A Scottish Village Renaissance

It's been a long time since I posted on here, mainly because I've been concentrating on finishing a brand new novel called Ice Dancing, which you can find on Amazon Kindle, here in the UK, or here, if you happen to be reading this from the USA. There was a lot to do to it, to get it ready for publication, and I was also spending quite a lot of time travelling around Scotland for various talks, festivals and meetings. I've been acquiring and processing some textiles as well, mostly at auction, so I have lots of things to list before Christmas. They are all clean and sweet smelling and neatly piled up in my big stock cupboard. I look at them and think 'oh dear, better get started then!'

The new novel, which isn't really about Ice Dancing at all, is set in a small Scottish village, a lowland Scots village of the kind I know well, and like very much. The ice dancing is a metaphor for something else, although it does feature ice hockey in Scotland and an athletic Canadian hero with a dark past. 'A nice man to whom bad things have happened' as one of my readers says. And she's right. But essentially, this is a novel about village life, the good and bad, the closeness and familiarity of it all, the way in which everyone knows everybody else's business, the safety of it and the occasional frustration of it all as well. I think it's quite a loving portrait, because I enjoy living in the countryside - but I'm also aware that it can be a bit of a mixed blessing.

I was thinking about all this today when I popped out to our village shop. It was a fine morning, after days of rain, and the village was looking rather cheerful with lots of autumnal activity. And I was thinking that just three years ago, although the village was picturesque and friendly, things seemed to be on the slide. The pub had been closed for a while and was looking derelict. The one and only shop was on the verge of closing. The school was looking a bit the worse for wear. Some of the houses were empty and unkempt. Some of our annual events seemed to be falling into abeyance with nobody to organise them.
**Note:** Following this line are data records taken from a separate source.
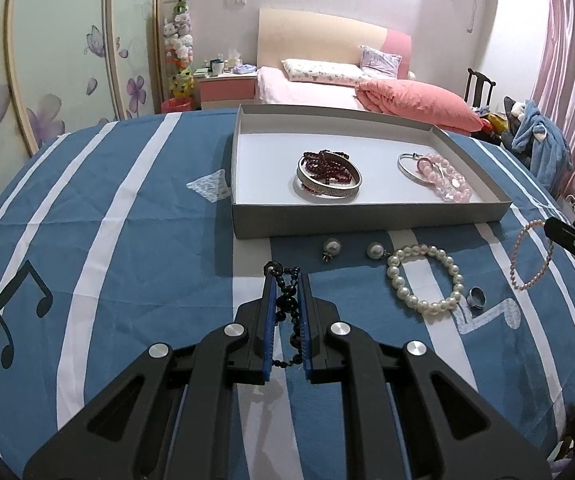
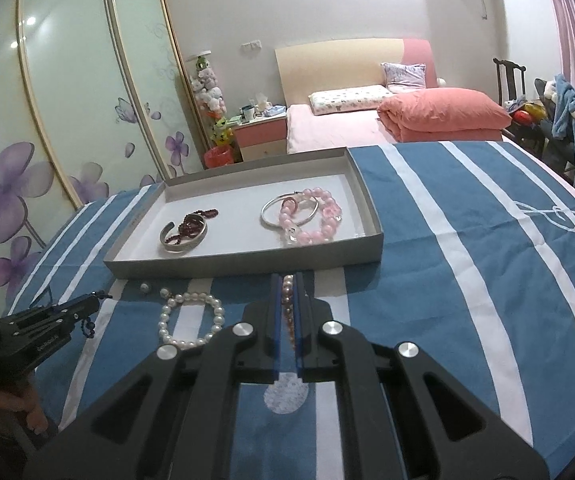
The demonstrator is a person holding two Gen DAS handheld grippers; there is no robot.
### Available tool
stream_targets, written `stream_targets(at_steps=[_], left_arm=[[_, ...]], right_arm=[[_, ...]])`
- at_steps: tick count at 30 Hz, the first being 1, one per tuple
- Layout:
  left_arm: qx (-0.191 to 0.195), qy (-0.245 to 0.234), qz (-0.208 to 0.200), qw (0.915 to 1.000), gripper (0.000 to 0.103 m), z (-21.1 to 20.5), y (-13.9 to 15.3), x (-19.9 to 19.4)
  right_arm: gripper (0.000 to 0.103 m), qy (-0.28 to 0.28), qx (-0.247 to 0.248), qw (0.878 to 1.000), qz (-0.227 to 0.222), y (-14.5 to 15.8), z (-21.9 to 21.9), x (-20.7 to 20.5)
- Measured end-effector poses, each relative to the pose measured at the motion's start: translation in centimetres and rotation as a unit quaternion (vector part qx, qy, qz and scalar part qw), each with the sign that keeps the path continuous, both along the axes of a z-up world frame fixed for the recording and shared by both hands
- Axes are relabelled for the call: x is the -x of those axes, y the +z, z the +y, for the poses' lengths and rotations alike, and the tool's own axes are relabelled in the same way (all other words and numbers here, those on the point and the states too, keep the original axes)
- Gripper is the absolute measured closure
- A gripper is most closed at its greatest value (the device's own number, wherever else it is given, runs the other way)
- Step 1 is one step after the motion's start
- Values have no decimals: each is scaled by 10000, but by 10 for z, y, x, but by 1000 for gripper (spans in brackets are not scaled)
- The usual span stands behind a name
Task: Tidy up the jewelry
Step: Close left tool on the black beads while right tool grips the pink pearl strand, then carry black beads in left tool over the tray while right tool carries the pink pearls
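Blue striped cloth (image 1: pixel 127 220) carries one grey tray (image 1: pixel 367 222) holding four bracelets. My left gripper (image 1: pixel 287 280) clamps one black bead string (image 1: pixel 287 304); my right gripper (image 2: pixel 287 280) clamps one pink bracelet (image 2: pixel 287 300). One white pearl bracelet (image 1: pixel 423 276) and two pearl earrings (image 1: pixel 332 246) lie before the tray; only my left view shows one ring (image 1: pixel 477 296).

left claw (image 1: pixel 286 280): clamped, level | right claw (image 2: pixel 287 280): clamped, level

Both wrist cameras sit low over the desk (image 1: pixel 127 240), facing the bed (image 2: pixel 347 128); both see the tray (image 1: pixel 367 220) close ahead.
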State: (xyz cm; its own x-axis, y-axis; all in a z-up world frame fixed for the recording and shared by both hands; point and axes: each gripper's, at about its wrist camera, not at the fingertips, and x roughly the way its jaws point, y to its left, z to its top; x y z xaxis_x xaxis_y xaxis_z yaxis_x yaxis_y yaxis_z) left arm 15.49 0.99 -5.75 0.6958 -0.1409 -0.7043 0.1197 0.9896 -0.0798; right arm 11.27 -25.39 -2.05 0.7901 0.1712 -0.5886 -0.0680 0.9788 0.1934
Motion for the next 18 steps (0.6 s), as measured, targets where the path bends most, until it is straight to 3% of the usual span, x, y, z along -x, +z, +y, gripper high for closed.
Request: stream_targets(at_steps=[10,14,18], left_arm=[[57,44,-67,10000,91,3,3,2],[104,74,-311,9994,91,2,12,7],[68,67,-814,9966,91,-4,30,18]], right_arm=[[97,30,27,10000,-58,1,4,1],[97,36,111,9996,-253,9,8,5],[97,51,209,9983,-539,20,16,10]])
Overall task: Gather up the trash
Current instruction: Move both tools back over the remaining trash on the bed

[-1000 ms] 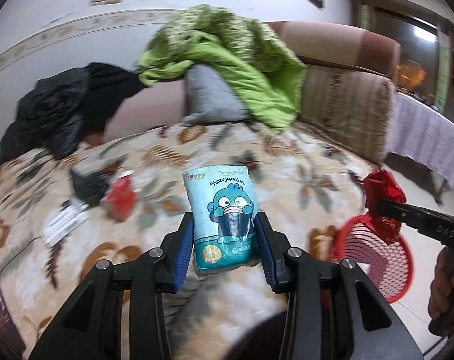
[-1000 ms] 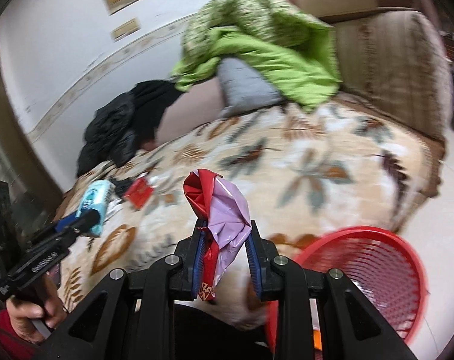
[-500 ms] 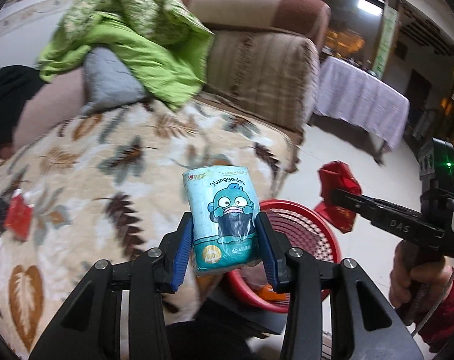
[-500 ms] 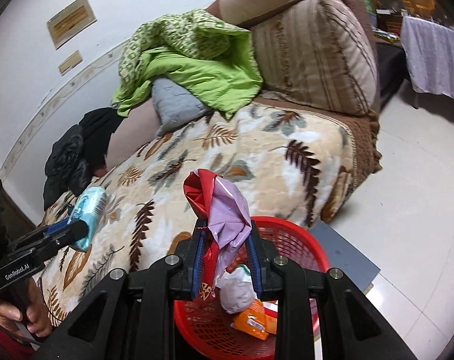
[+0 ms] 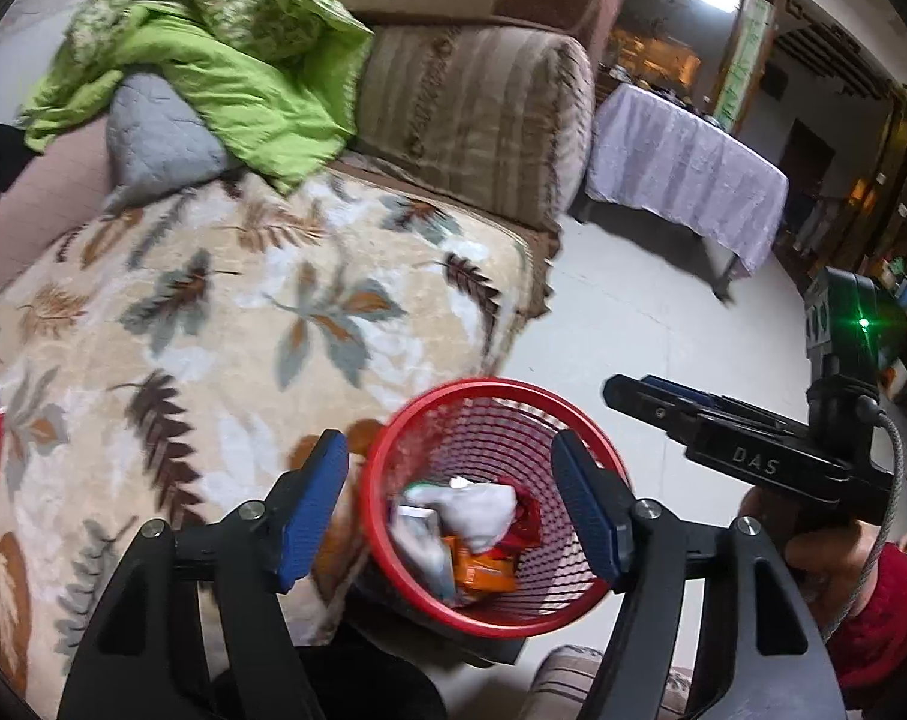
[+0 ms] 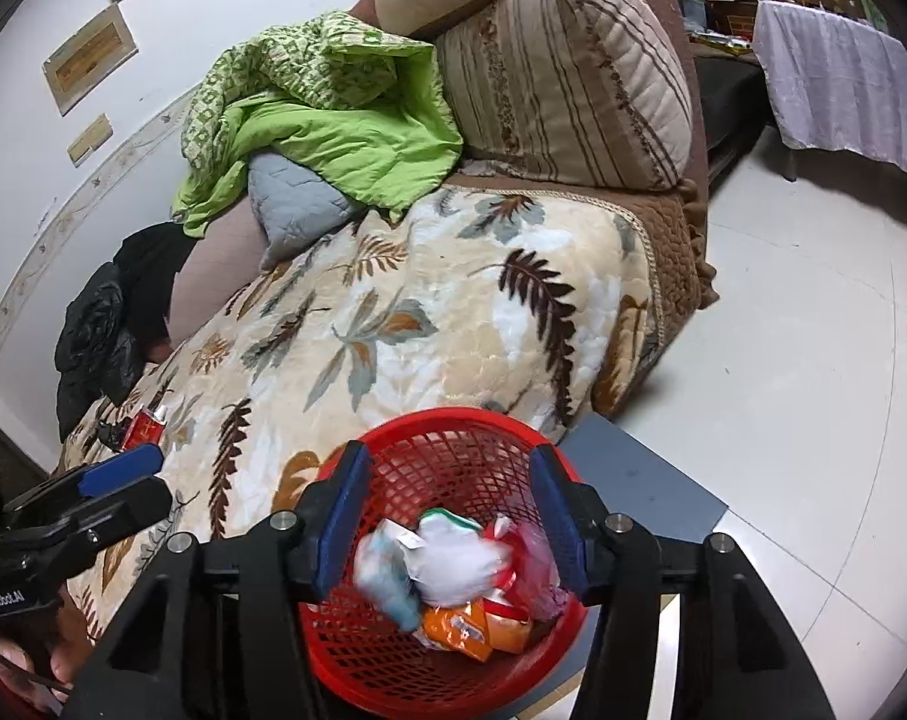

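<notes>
Sofa (image 6: 453,324) beside red basket (image 6: 453,420).

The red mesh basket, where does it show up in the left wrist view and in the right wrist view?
Left wrist view: red mesh basket sits bottom centre, framed by the opening, empty jaws.
Right wrist view: basket again bottom centre, trash inside.
Shared landmark: the green blanket, on the sofa in the upper left of both views.

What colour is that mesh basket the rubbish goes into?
Red. The basket shows best in the right wrist view, below the open gripper.
</notes>
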The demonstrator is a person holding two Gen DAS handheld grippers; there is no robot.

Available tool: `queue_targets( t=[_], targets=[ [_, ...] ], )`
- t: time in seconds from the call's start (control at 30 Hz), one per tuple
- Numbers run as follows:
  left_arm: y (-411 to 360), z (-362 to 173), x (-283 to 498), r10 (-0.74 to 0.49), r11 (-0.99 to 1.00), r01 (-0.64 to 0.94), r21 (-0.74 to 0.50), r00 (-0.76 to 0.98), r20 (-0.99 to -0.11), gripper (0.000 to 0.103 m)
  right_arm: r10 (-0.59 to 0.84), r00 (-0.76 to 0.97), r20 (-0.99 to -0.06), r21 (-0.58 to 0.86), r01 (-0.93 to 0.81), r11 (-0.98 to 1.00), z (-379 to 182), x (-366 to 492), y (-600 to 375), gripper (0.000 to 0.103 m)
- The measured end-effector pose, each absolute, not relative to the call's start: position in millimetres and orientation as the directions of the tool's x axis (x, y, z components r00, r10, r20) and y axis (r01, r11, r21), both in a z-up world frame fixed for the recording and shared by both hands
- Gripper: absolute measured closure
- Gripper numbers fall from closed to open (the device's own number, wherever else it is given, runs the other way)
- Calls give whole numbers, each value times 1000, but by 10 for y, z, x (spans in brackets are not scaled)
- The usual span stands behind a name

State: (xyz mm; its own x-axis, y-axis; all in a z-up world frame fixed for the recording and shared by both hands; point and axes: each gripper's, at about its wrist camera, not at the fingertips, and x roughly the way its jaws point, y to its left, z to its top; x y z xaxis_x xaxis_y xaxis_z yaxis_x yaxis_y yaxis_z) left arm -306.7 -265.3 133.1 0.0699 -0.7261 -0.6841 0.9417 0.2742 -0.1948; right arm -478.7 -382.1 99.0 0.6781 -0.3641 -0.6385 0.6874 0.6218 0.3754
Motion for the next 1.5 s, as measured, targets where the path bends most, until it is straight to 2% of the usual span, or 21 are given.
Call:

Cue forward a few years. The shop is now community run, and includes a cafe as well. This morning it was busy and full of the appetizing smell of home baking. Two young men were sitting in the cafe drinking tea and waiting for their breakfasts. The fruit and vegetables had just been delivered (by the local retired doctor, who does the veggie run every week!) and there were covered plates positively stuffed with the most appetising and enticing home baking imaginable, all made in time for the weekend. The village hall was ringing with the cheerful sounds of children playing. We are getting a brand new eco friendly primary school and while it is being built, the school has been transferred to the newly redecorated hall. The pub has been renovated and reopened with a fabulous new restaurant. The village is decorated with pretty tubs, already planted out with winter pansies - courtesy of our new and very successful gardening club. Last week, the attendance at our reinstated firework display was bigger than ever. We supplied soup and hot dogs for the assembled spectators, and collected a good contribution to the next village event. We have had all kinds of gatherings and events, ceilidhs, and parties, most of which have been well attended and enthusiastically received. The few derelict houses have been sold and are already under enthusiastic renovation. In short, the village seems to be 'on the up' all over again.

It didn't happen without a great deal of enthusiasm and commitment on the part of a great many people though! And it didn't happen without the usual grumbling and the odd dispute. Has it all been worthwhile? I think it certainly has. Communities need a lot of hard work and good will to sustain them. Let's hope we can keep it up in the future!


Anonymous said...

I am glad to read that maybole is thriving again. We loved it there.


Catherine Czerkawska said...

Well - we're not quite Maybole - three miles down the road! And although Maybole is improving, it's a more difficult proposition, I think! But it looks as though finally they'll be getting the longed for bypass, and I think that will help enormously.